● Work required
Find the line containing "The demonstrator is" in the listing below. Repeat it exactly, along with each following line up to and including the one containing "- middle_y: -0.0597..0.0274".

------ The input ------

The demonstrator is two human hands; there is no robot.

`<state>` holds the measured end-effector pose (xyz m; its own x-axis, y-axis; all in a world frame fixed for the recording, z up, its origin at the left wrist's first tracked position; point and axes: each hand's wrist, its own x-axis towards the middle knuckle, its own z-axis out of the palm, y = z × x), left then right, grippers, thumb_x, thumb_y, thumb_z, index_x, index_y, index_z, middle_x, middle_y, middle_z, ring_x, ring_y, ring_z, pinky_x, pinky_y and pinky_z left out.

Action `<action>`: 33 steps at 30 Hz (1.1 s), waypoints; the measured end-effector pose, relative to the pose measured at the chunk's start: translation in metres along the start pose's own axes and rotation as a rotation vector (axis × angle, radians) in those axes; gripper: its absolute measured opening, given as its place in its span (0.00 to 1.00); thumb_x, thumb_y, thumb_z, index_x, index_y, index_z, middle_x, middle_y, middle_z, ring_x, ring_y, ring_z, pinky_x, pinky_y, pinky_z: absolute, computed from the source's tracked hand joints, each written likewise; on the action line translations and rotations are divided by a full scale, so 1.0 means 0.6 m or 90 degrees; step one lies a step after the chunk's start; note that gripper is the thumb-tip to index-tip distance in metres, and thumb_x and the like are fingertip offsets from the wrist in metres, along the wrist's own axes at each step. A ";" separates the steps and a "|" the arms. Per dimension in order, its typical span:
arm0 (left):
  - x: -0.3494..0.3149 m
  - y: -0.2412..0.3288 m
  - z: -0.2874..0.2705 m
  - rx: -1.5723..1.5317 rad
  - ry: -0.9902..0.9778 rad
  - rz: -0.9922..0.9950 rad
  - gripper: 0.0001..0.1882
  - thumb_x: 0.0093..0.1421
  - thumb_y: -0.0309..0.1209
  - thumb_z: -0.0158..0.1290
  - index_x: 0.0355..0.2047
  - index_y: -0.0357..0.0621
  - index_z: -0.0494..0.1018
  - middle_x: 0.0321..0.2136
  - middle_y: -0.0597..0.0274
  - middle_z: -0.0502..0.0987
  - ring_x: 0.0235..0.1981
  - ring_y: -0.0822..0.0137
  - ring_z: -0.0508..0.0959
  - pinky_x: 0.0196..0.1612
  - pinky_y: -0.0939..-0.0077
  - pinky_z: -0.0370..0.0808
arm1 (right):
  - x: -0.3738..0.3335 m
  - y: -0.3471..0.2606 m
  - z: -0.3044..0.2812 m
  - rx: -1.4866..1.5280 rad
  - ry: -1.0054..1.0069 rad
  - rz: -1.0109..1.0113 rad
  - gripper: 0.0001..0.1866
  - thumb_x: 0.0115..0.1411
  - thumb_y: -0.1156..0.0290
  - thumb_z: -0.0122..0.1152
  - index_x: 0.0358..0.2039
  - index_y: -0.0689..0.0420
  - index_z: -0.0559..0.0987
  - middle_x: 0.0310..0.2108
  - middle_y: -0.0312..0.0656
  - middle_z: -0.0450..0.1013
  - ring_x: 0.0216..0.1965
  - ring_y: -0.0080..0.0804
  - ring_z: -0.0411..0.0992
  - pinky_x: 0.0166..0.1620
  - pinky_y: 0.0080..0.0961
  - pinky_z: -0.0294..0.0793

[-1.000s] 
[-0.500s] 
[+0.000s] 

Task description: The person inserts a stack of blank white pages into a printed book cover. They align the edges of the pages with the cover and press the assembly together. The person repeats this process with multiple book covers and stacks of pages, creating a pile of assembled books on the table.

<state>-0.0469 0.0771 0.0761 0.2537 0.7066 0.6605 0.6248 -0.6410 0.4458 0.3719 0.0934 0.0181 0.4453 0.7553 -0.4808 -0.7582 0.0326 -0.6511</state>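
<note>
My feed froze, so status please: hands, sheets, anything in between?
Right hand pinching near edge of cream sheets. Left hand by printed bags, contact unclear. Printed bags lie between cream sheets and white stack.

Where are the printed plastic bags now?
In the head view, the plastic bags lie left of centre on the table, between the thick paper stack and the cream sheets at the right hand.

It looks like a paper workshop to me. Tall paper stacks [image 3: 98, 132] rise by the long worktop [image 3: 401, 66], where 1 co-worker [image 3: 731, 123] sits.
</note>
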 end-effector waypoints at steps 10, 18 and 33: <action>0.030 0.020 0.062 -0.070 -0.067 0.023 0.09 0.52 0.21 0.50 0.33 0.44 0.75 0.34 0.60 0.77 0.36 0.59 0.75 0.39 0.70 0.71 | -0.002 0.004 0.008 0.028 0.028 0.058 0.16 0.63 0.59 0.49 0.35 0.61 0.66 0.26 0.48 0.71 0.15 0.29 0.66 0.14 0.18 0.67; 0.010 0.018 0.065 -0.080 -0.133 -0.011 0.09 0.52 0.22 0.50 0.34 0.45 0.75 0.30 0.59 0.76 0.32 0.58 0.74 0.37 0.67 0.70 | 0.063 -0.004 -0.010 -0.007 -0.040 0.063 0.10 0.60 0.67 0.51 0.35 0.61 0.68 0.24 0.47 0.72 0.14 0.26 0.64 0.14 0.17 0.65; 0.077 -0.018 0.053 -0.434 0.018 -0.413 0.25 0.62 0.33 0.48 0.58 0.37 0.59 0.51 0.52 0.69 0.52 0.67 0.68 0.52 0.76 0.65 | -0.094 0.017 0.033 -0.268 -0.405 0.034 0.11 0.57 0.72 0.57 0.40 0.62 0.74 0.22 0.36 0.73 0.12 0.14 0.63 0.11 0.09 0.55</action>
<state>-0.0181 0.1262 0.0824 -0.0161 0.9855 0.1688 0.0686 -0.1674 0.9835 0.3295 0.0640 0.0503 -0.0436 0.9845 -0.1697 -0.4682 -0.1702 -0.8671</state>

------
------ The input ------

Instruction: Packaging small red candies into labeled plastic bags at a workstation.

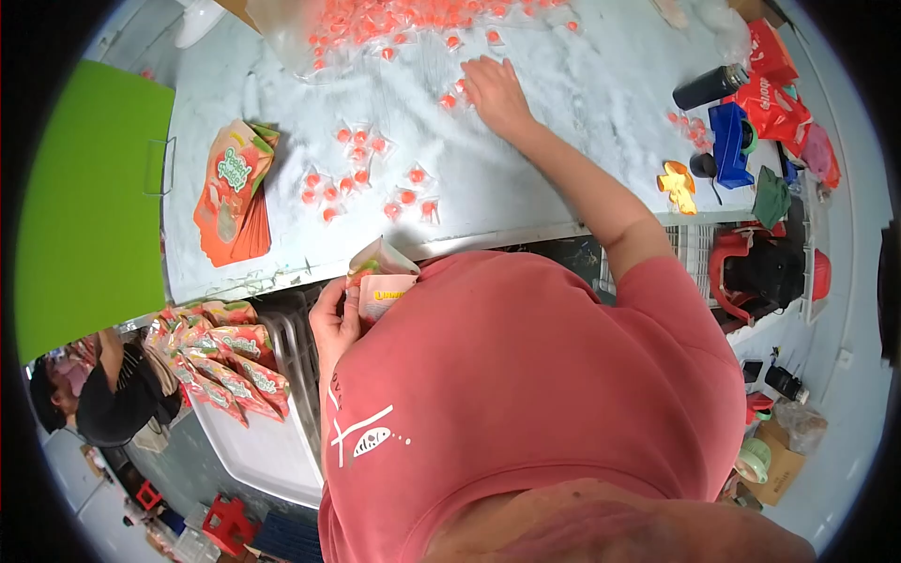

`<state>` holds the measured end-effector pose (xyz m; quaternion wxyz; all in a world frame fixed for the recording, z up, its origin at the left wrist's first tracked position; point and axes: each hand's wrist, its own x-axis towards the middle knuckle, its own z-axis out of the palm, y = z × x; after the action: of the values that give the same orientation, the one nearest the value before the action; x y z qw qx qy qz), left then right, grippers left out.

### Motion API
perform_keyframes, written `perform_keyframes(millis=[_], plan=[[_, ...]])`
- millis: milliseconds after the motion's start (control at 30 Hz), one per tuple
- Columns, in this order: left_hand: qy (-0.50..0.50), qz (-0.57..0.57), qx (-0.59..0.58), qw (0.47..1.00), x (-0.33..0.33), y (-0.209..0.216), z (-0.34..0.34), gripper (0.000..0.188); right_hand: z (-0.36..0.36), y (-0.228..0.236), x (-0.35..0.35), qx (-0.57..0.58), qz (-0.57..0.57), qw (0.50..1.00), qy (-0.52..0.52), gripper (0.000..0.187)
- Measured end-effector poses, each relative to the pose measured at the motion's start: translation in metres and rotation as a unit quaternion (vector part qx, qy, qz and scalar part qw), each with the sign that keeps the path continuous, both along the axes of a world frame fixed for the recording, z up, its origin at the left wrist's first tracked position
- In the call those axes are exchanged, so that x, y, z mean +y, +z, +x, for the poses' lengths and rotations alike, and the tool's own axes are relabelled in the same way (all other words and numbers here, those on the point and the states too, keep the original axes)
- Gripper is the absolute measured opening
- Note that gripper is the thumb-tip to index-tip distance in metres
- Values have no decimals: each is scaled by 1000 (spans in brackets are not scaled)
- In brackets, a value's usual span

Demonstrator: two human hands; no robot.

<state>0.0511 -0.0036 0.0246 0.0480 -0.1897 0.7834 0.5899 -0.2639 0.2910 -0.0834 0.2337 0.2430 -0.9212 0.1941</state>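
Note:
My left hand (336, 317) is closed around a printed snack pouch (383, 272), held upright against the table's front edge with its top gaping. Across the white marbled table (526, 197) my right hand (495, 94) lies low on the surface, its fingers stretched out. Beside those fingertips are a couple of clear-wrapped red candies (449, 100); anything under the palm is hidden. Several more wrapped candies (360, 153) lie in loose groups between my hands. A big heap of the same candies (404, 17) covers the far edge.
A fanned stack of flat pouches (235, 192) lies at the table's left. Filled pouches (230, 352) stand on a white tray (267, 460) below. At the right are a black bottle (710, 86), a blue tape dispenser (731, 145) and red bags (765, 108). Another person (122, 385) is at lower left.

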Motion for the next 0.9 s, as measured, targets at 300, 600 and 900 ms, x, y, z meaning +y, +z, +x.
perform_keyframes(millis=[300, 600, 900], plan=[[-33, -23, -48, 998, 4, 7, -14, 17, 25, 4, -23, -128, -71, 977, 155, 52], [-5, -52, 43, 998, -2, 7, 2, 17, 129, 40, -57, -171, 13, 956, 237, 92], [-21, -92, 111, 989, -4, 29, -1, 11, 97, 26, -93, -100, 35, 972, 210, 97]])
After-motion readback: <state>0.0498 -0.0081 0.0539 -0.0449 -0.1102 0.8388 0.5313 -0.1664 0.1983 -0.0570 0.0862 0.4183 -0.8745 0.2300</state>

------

● Exercise response
The demonstrator is two human hands; there is no robot.

`<state>` holds the measured end-effector pose (xyz m; its own x-axis, y-axis; all in a world frame fixed for the recording, z up, its origin at the left wrist's first tracked position; point and axes: each hand's wrist, its own x-axis towards the middle knuckle, its own z-axis out of the palm, y = z × x), left then right, grippers, thumb_x, thumb_y, thumb_z, index_x, index_y, index_z, middle_x, middle_y, middle_z, ring_x, ring_y, ring_z, pinky_x, pinky_y and pinky_z left out.

Action `<action>`: 33 steps at 30 Hz (1.1 s), waypoints; the measured end-effector pose, relative to the pose measured at the chunk's start: translation in metres along the start pose's own axes and rotation as a rotation vector (axis × angle, radians) in those axes; gripper: its absolute measured opening, given as its place in its span (0.00 to 1.00); thumb_x, thumb_y, thumb_z, index_x, index_y, index_z, middle_x, middle_y, middle_z, ring_x, ring_y, ring_z, pinky_x, pinky_y, pinky_z: absolute, computed from the source's tracked hand joints, each written likewise; on the action line translations and rotations are divided by a full scale, so 1.0 means 0.6 m or 90 degrees; step one lies a step after the chunk's start; note that gripper is the thumb-tip to index-tip distance in metres, and thumb_x and the like are fingertip offsets from the wrist in metres, along the wrist's own axes at each step. A ";" separates the steps and a "|" the arms. Per dimension in order, its typical span:
arm0 (left):
  - x: -0.3494..0.3149 m
  - y: -0.2412..0.3288 m
  - z: -0.2874..0.2705 m
  - rx: -1.5723..1.5317 rad
  - ry: -0.9902..0.9778 rad
  - rz: -0.9922..0.9950 rad
  - gripper: 0.0001..0.1882
  - thumb_x: 0.0093..0.1421
  - thumb_y: -0.0309..0.1209
  - thumb_z: -0.0158..0.1290
  - index_x: 0.0355..0.2047
  - index_y: -0.0357..0.0621
  - index_z: -0.0494..0.1018
  - middle_x: 0.0321..0.2136
  - middle_y: -0.0597..0.0274

Nothing else is needed to finish the exercise.